Tim Stillman: I think things are just about heading in the right direction again- but it all depends on what happens in that midfield before the end of the transfer window. Arsenal have addressed other areas and, I think, are slowly beginning to untangle the knots in the squad. It’s more than a one window job and the young defenders signed will take some time to settle.

What Arsenal need is to be more dangerous in attack and I expect Willian to add something there, I expect Pepe to start the season in better shape, I expect Saka to take a half a step forwards and I expect Aubameyang to be Aubameyang. With Martinelli to come back too and with Nketiah now a more established squad member I think Arsenal will become a more menacing proposition in attack.

The midfield is the burning issue now but I do think we will add a starting eleven player there- maybe as late as deadline day and we will see the sale of Bellerin or Lacazette to facilitate it. I think Arsenal will be in the conversation for the top four again – I am still not entirely convinced by Solskjaer or Lampard as coaches – but I’ve a feeling we might finish 5th by a hair’s breadth. There is lots of work to do before this is a top 4 squad but I do think we have a better coach than some of the teams who might be vying for those 3rd and 4th spots.

Andrew Allen: I know the underlying metrics suggest Arsenal haven’t moved on that much since Unai Emery was sacked but I’ve seen enough from Mikel Arteta to be convinced that he and his staff are more than capable of getting us back into the top four. Whether it happens this year, I’m not so sure. The squad is still in a state of flux.

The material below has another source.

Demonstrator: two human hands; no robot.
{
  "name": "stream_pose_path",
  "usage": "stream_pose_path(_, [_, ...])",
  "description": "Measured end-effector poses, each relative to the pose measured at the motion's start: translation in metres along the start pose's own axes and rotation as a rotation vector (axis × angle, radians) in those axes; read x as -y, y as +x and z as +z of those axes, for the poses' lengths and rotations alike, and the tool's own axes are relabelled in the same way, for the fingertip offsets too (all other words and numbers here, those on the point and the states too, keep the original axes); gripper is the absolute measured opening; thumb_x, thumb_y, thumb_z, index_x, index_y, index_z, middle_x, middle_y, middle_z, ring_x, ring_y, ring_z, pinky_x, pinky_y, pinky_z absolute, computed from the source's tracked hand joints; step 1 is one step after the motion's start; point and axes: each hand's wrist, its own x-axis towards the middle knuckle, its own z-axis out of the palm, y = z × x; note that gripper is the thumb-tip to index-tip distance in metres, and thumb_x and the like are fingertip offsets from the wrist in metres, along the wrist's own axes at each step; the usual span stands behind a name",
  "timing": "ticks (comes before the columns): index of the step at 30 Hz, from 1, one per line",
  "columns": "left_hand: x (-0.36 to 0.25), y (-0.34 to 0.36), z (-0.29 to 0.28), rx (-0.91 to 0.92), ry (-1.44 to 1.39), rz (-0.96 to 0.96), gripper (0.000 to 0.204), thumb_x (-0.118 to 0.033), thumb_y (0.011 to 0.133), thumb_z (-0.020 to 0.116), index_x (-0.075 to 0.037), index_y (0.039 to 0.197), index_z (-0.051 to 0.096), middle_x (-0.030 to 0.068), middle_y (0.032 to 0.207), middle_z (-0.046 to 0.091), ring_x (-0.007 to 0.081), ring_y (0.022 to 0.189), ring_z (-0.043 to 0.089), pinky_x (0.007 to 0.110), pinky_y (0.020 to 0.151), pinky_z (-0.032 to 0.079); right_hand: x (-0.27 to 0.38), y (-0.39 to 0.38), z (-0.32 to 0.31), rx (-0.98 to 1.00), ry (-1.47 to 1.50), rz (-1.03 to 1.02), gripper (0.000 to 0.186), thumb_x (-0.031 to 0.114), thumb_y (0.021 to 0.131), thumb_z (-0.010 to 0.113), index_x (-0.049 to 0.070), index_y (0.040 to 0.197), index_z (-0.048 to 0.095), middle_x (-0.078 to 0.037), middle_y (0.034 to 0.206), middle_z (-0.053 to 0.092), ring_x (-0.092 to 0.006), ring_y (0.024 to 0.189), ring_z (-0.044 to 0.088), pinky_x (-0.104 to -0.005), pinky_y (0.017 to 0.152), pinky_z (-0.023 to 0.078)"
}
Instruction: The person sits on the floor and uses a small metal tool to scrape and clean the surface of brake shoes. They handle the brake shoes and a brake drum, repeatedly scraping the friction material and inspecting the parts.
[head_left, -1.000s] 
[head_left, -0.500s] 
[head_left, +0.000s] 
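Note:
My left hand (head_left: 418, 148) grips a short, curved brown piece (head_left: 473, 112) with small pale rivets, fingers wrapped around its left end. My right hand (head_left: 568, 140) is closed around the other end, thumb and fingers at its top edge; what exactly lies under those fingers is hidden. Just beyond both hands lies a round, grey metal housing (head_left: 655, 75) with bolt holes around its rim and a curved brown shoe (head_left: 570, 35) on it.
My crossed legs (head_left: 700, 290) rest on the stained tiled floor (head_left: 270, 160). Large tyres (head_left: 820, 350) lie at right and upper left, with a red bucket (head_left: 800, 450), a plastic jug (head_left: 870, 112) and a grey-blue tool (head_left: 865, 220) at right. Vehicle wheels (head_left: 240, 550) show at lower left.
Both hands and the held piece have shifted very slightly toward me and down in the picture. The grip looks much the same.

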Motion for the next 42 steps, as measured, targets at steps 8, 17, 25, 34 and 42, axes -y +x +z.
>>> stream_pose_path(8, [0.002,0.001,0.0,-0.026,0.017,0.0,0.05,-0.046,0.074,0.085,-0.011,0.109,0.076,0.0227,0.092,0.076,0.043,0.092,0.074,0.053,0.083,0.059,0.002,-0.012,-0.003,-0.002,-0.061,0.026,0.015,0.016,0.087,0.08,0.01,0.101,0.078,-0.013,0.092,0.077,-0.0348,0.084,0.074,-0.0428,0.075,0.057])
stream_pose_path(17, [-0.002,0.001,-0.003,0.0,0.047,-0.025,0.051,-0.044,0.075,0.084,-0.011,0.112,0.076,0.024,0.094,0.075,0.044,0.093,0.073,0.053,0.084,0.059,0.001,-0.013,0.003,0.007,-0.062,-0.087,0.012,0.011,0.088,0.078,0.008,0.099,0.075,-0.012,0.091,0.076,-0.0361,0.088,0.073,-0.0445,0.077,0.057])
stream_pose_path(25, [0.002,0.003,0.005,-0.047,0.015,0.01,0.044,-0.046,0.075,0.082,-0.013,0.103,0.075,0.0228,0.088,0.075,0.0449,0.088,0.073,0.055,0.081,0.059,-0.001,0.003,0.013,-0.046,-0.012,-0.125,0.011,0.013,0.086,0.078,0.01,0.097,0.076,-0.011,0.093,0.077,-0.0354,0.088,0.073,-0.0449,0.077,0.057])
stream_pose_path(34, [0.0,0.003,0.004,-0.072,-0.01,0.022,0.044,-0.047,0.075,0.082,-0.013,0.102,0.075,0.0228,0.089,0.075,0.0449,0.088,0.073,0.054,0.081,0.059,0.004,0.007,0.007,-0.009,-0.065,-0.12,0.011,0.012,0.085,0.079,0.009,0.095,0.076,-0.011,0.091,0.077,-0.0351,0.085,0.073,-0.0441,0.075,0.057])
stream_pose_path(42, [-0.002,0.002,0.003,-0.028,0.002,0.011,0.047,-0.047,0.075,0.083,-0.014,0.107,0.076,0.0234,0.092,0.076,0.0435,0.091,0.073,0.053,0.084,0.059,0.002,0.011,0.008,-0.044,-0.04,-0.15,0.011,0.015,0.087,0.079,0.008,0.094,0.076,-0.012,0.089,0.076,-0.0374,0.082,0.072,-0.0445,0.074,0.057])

When you look at the competition, I think there are only two Champions League places available to us via the league. While I don’t think Liverpool and Manchester City will run away with things like they have in the last two seasons, they are still miles ahead of us and the chasing pack. Chelsea’s spending suggests they will be strong and United have decent attacking options. With Spurs, Wolves and Leicester in the mix, there’s going to be so little margin for error.

My heart says we might just steal fourth. My head says we’ll finish in fifth and embark on a couple of lavish cup runs. If that happens, so be it. Right now, I just want coronavirus to piss off, so I can appreciate something I took for granted; enjoying matchdays with friends and family.